» Your task: Each line that includes the word "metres" should be copied from the records.

[Extracted data entries]

-=-=-=-=-

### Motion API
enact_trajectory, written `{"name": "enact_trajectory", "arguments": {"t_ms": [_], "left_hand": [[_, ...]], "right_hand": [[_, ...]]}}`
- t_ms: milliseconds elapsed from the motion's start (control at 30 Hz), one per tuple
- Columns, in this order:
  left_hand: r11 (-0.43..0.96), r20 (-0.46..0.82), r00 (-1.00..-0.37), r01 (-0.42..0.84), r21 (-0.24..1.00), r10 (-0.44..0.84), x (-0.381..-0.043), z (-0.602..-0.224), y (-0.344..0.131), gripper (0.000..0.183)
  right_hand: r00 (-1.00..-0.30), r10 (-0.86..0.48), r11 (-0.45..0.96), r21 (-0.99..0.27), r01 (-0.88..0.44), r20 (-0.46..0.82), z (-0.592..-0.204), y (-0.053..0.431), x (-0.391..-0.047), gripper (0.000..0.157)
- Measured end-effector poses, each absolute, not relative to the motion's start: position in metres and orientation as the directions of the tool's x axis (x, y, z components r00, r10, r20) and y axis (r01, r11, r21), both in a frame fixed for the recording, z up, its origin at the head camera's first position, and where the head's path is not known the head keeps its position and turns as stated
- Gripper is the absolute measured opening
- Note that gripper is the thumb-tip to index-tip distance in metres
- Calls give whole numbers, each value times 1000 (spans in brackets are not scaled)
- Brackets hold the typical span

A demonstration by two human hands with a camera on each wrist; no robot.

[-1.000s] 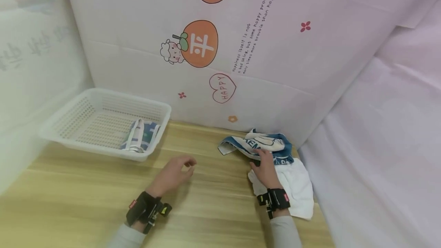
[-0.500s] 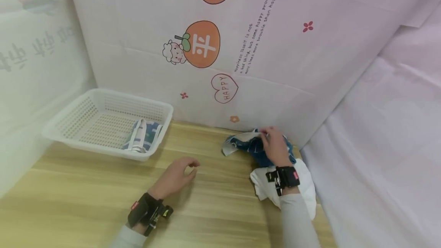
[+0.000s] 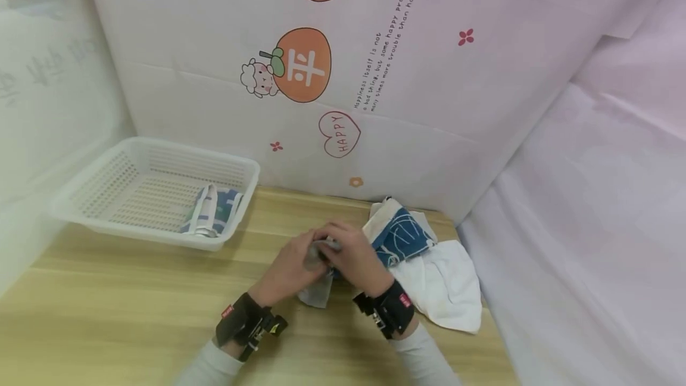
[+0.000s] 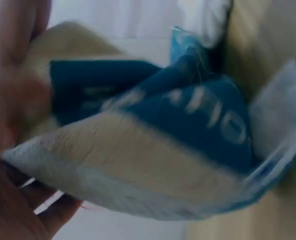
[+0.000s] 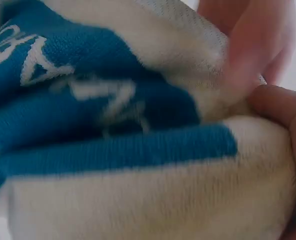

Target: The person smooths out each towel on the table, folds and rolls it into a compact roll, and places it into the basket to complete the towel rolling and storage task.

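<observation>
A blue and cream towel [image 3: 404, 234] with pale lettering lies loosely bunched, its near end lifted between both hands. My left hand [image 3: 289, 267] pinches that end beside my right hand [image 3: 356, 258], which grips the same edge; the two hands almost touch and hide part of the cloth. Across the left wrist view the towel [image 4: 153, 145] sags away from the left fingers. Close up in the right wrist view, the towel [image 5: 153, 195] shows a fold by the right fingers [image 5: 283, 107]. A white cloth [image 3: 447, 285] lies under the towel's right side.
At the left on the wooden table [image 3: 134, 314] stands a white plastic basket [image 3: 150, 237]. Inside its right end is a folded blue and white patterned cloth [image 3: 222, 210]. Printed white fabric walls [image 3: 225, 112] close off the back and sides.
The right hand has gone from the towel's back to the middle, drawing its near end leftward. The left hand has moved slightly right and taken hold of the towel too.
</observation>
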State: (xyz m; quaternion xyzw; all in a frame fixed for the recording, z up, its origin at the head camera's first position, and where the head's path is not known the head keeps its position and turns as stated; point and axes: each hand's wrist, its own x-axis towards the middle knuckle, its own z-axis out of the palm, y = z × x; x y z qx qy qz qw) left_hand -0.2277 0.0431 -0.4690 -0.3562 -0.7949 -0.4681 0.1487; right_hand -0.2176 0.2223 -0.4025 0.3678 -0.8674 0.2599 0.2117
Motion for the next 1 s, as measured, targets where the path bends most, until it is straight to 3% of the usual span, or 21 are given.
{"name": "enact_trajectory", "arguments": {"t_ms": [133,233,300,367,500,700,800,933,1000], "left_hand": [[339,484,-766,629,699,424,-229,-477,29,30],[350,448,-794,591,727,412,-232,-475,17,24],[344,441,-807,573,744,392,-232,-470,8,21],[325,456,-809,574,752,372,-233,-463,-1,22],[286,534,-797,601,746,281,-235,-452,-17,20],[226,607,-775,632,741,177,-239,-441,-36,25],[223,565,-793,608,762,227,-236,-438,-42,30],[250,520,-800,592,766,300,-231,-435,-46,21],[253,500,-798,588,768,335,-229,-434,-49,20]], "right_hand": [[-727,-517,602,-412,-685,452,-433,220,-212,34],[-792,-483,630,-479,-611,375,-450,232,-212,58],[-820,-459,654,-495,-572,341,-462,243,-214,66],[-829,-444,673,-485,-559,340,-474,254,-218,59],[-823,-420,664,-489,-565,381,-488,268,-227,20],[-825,-448,613,-553,-564,344,-498,264,-237,12],[-825,-458,633,-530,-564,332,-505,260,-248,29],[-834,-464,682,-481,-551,297,-513,255,-273,55],[-836,-483,703,-454,-547,260,-518,253,-286,59]]}}
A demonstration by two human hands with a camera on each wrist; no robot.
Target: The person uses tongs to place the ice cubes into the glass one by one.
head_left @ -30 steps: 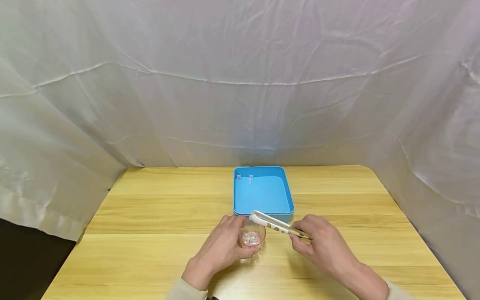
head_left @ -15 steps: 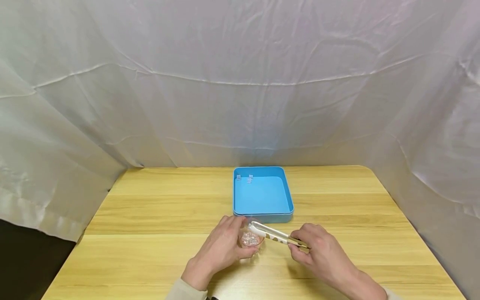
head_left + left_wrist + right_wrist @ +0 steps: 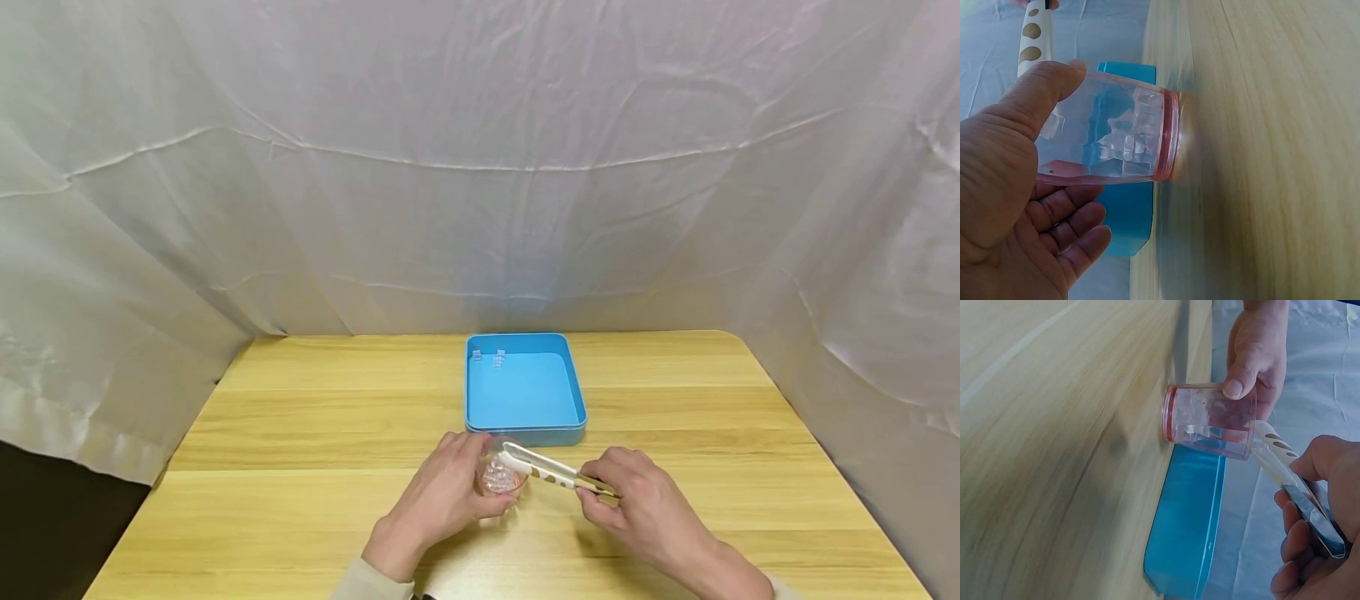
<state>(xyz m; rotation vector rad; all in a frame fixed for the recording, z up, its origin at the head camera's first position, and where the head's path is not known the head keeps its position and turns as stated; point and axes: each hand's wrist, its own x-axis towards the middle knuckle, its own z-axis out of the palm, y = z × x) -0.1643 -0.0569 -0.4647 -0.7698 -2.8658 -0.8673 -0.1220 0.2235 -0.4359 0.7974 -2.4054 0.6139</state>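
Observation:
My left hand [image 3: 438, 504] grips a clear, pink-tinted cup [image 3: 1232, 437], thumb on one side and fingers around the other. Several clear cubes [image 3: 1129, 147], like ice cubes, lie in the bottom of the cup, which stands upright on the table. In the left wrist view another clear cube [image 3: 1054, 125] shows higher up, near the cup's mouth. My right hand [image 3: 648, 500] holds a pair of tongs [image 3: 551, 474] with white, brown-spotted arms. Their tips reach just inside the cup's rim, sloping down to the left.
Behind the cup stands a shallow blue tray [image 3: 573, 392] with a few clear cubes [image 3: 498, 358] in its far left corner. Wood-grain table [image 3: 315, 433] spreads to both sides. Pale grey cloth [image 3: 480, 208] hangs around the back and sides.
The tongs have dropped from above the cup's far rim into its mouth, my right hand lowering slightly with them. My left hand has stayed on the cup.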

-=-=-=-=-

» Response box:
- Measured end-effector poses, each absolute, not relative to the motion's start: position in metres and orientation as the directions of the tool's x axis (x, y, z components r00, r10, r20) and y axis (r01, r11, r21), both in a frame fixed for the recording, z up, its origin at the head camera's first position, and where the head's path is not known the head keeps its position and turns as stated
- Note that gripper is the thumb-tip to index-tip distance in metres

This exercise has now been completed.